# EXERCISE PROMPT
Repeat verbatim only the lines from the opening of the material below through the one that contains "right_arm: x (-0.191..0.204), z".

┌──

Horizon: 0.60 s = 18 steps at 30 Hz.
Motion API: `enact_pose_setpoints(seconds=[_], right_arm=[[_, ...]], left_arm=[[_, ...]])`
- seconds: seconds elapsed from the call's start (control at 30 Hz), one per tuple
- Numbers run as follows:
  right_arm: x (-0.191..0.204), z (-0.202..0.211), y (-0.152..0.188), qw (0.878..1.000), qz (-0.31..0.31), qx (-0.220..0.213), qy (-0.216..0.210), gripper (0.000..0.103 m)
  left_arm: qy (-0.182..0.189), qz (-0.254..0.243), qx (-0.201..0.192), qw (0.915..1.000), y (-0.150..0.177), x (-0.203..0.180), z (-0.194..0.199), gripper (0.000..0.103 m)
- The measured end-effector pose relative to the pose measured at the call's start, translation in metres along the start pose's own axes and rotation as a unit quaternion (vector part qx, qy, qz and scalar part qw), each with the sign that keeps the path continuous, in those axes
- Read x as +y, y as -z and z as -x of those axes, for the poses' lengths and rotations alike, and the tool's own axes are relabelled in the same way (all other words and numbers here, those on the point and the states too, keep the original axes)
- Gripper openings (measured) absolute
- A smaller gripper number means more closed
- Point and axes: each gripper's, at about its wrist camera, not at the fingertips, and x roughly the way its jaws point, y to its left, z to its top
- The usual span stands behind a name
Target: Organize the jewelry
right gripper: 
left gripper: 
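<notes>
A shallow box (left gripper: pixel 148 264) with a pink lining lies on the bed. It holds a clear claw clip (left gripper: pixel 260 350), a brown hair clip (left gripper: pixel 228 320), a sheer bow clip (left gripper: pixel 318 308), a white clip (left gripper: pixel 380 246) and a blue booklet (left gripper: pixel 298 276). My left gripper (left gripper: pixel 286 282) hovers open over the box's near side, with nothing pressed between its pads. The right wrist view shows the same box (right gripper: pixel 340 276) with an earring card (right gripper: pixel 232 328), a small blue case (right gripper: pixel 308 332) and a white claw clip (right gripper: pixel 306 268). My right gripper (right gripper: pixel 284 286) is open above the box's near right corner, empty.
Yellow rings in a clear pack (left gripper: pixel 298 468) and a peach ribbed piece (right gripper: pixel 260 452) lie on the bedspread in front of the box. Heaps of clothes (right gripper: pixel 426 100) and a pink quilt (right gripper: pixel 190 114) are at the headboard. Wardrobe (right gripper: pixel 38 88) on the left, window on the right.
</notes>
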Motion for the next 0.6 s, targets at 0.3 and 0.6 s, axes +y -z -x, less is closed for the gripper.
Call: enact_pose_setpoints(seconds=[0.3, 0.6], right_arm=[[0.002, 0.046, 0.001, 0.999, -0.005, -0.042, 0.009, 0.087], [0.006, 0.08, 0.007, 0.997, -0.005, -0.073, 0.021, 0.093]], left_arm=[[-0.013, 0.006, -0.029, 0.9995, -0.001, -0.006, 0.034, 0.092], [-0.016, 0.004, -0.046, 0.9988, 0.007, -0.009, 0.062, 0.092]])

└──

# TASK RESULT
Horizon: 0.60 s = 18 steps at 30 Hz.
Motion API: `enact_pose_setpoints(seconds=[_], right_arm=[[_, ...]], left_arm=[[_, ...]])`
- seconds: seconds elapsed from the call's start (control at 30 Hz), one per tuple
- Numbers run as follows:
  right_arm: x (-0.191..0.204), z (-0.202..0.211), y (-0.152..0.188), qw (0.878..1.000), qz (-0.31..0.31), qx (-0.220..0.213), qy (-0.216..0.210), gripper (0.000..0.103 m)

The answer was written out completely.